Most importantly, send a message to your legislator on this bad decision
HERE
.
We’re wondering how this happened? Of course, in this type of call to action, it’s occasionally protocol to tell senators they should call Senate Majoriy Leader Harry Reid and tell him the White House should withdraw Pizarchik’s nomination. Therein lies the problem. Dirty Harry might not save the day, let alone make it. He earned that nickname because he loves clean coal and has gone to great lengths to protect his mining interests in Nevada. Back in February
we posted about his temper during a debate on the 1872 mining law
and recalled when Luke Popovich, spokesman for the National Mining Association, said “I suspect that whatever he decides is good for mining is going to be on the table.” So here we are and a lot is on the table.
From the
Waterkeeper Alliance
: The Obama Administration recently nominated Joseph Pizarchik as the Director of the Office of Surface Mining Reclamation and Enforcement, the federal agency responsible for overseeing mining in the United States. Pizarchik is currently the Director of Pennsylvania’s Bureau of Mining and Reclamation, where he has promoted practices and policies designed to facilitate the coal mining industry’s destructive practices. He is not the right person to enforce our laws and protect our communities from this dirty industry.

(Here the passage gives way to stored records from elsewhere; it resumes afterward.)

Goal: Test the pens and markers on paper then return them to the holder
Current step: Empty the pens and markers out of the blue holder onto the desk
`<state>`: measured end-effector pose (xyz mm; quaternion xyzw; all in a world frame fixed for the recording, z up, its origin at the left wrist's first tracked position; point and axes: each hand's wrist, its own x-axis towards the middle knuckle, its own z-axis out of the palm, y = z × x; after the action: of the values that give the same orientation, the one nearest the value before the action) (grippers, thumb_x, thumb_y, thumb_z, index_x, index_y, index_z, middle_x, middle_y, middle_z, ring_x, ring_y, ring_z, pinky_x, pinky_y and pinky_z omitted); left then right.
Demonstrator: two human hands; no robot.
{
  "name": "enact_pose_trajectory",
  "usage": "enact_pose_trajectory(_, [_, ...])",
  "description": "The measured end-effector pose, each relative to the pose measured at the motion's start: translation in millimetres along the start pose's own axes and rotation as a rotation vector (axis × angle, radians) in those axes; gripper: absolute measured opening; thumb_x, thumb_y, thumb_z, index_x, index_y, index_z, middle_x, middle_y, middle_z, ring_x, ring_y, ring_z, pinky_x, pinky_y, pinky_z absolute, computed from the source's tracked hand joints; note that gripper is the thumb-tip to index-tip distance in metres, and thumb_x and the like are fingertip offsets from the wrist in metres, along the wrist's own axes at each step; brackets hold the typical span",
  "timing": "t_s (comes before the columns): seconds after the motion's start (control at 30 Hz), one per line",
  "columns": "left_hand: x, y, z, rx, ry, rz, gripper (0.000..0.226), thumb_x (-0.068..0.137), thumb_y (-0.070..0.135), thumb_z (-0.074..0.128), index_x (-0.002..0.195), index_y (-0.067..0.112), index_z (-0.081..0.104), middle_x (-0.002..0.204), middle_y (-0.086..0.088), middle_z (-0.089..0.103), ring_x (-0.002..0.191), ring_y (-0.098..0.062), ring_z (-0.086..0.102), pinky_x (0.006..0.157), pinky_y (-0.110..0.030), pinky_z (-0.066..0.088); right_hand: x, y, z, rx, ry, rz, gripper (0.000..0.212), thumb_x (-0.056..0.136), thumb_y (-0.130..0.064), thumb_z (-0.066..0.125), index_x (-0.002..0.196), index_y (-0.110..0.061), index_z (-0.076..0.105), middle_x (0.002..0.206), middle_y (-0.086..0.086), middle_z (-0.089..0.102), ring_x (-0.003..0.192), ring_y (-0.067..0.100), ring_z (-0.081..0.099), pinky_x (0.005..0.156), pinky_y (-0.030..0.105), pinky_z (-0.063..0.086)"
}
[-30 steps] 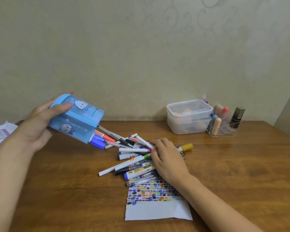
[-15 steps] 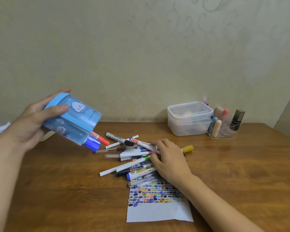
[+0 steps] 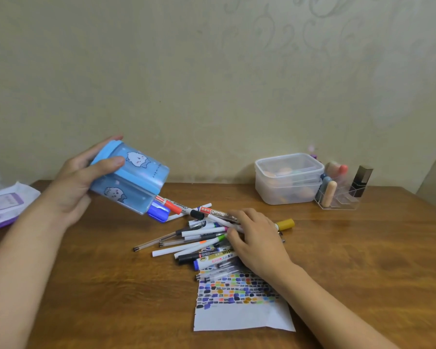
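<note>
- Wooden table [image 3: 350, 268] fills the lower view, with a pale patterned wall behind it.
- Nearest the camera lies a sheet of paper [image 3: 242, 316], its upper part covered with rows of coloured test marks, its lower part blank.
- Just beyond the paper, a pile of pens and markers [image 3: 199, 245] lies scattered on the wood, some overlapping the paper's top edge.
- On the pile's right side rests the right hand [image 3: 257, 243], palm down, fingers bent over the pens; I cannot tell whether it actually grips any.
- A yellow-capped marker [image 3: 285, 224] sticks out from behind that hand.
- Further left, above the table, the left hand [image 3: 78, 182] grips the blue holder [image 3: 131, 177], thumb and fingers wrapped round it; it is tipped with its mouth down towards the pile.
- A red-capped marker [image 3: 170, 207] and a blue marker [image 3: 159, 214] poke out of the holder's mouth.
- At the far left edge sits a white and purple packet [image 3: 5, 205].
- Far right, near the wall, stand a clear lidded box [image 3: 287, 177] and, just beside it, a clear organiser [image 3: 342, 197] with cosmetics.
</note>
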<state>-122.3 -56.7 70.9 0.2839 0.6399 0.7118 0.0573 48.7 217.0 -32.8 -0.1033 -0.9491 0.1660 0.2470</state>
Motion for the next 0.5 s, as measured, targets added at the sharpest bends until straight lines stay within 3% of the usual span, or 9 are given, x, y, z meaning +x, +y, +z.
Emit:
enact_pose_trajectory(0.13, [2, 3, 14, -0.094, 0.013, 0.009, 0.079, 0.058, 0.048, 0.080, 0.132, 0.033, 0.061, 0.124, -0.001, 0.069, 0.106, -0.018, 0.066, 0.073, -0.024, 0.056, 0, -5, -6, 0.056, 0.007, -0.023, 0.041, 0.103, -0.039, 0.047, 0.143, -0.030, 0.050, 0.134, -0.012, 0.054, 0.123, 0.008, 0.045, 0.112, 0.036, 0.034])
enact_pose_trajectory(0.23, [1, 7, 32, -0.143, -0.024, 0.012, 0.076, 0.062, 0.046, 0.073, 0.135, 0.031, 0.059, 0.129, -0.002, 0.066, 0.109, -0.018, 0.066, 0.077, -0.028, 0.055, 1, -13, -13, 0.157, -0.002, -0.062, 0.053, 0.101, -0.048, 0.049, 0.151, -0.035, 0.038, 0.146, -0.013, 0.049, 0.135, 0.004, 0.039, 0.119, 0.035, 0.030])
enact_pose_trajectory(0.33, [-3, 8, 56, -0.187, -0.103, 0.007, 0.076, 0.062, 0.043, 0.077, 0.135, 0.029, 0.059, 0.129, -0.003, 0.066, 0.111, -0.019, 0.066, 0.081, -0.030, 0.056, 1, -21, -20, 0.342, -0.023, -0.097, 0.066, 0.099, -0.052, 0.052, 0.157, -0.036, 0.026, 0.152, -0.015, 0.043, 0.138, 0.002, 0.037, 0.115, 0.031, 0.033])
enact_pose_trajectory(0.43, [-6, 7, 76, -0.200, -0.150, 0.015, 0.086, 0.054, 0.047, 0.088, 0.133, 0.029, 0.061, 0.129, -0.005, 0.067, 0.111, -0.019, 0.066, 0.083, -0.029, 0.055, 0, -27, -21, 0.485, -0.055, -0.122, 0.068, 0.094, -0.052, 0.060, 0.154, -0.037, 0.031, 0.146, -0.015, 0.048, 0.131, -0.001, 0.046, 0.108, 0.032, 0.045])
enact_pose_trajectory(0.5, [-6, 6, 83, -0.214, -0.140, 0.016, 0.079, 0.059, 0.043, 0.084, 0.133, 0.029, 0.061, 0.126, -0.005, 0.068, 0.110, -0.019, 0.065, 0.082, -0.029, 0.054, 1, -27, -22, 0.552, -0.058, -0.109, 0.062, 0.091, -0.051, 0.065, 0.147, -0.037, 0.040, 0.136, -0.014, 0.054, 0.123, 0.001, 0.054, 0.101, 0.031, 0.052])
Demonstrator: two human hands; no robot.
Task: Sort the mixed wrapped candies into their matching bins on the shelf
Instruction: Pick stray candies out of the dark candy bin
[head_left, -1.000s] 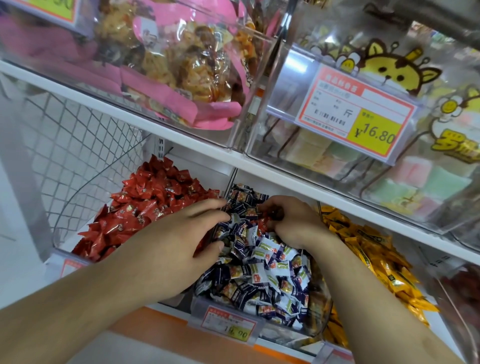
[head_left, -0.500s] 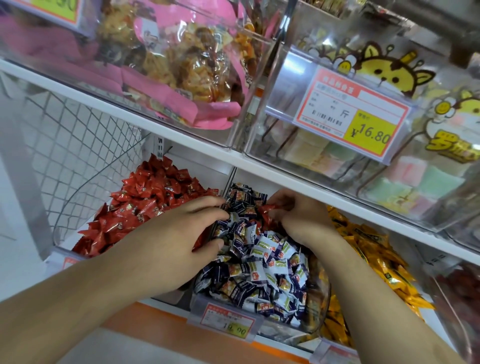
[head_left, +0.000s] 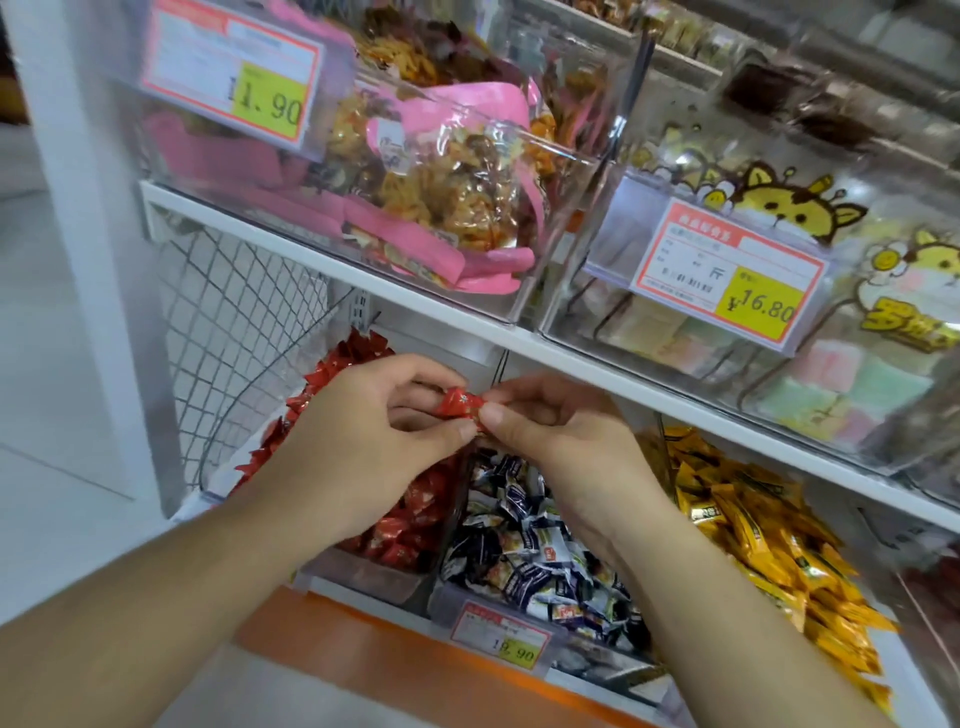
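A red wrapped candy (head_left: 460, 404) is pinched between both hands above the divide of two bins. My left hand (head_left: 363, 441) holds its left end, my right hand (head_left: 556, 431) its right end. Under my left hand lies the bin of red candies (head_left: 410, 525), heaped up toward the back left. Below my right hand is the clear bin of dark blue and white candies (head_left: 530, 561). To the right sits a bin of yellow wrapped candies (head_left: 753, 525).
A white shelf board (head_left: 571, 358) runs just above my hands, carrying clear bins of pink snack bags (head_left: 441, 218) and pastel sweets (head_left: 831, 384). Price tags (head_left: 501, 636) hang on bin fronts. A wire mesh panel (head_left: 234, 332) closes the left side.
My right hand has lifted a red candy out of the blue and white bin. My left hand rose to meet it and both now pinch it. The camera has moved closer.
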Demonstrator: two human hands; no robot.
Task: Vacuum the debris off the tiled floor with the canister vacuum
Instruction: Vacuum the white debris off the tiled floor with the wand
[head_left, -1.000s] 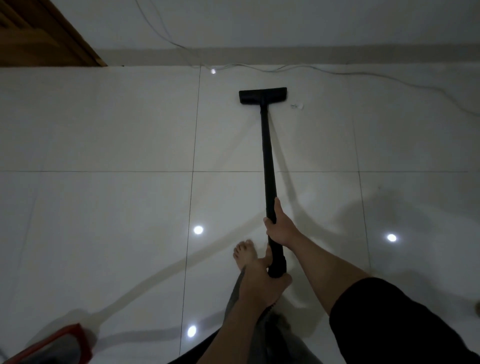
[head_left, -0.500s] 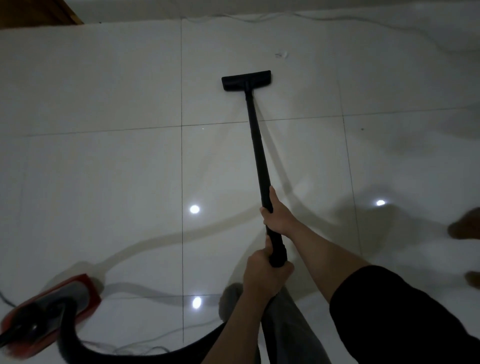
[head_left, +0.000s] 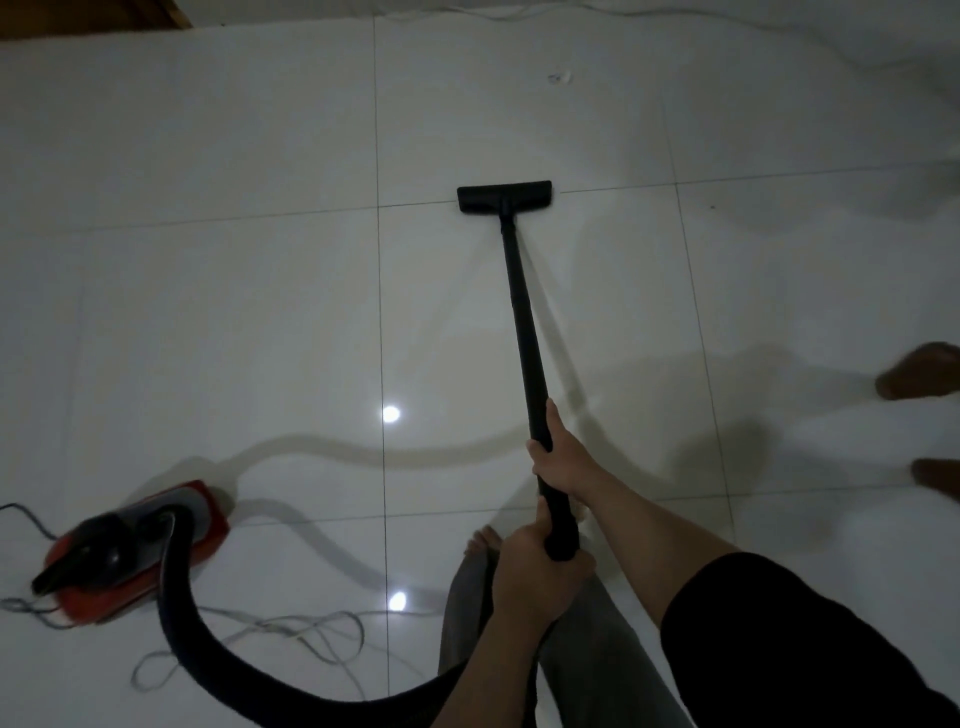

During an August 6 2009 hearing before a Senate Committee, Pizarchik was asked about his position on mountaintop mining, one of the most controversial and devastating aspects of the coal industry, and claimed that he would have to learn more about the details and history of the practice before being able to answer! Amazingly, the nominated head of OSM, and the current director of a state mining regulation agency, doesn’t know enough about mountaintop-removal coal mining to give an informed opinion? America must do a better job of protecting the environment and our citizens from the coal mining industry.
http://www.waterkeeper.org/
6:02 am ADDENDUM:
“Watching coal-miners at work, you realize momentarily what different universes people inhabit. Down there where coal is dug is a sort of world apart which one can quite easily go through life without ever hearing about. Probably the majority of people would even prefer not to hear about it. Yet it is the absolutely necessary counterpart of our world above.” George Orwell from the essay “Down the mine.” Orwell detailed the dirt and confusion of a coal mine in that essay, describing it as his own mental picture of what hell looks like.
Hopefully, we can appoint sombody who believes in clean alernatives and break Orwell’s vision as geothermal, solar, wind and hydroelectric and other renewables become the “necessary counterpart.”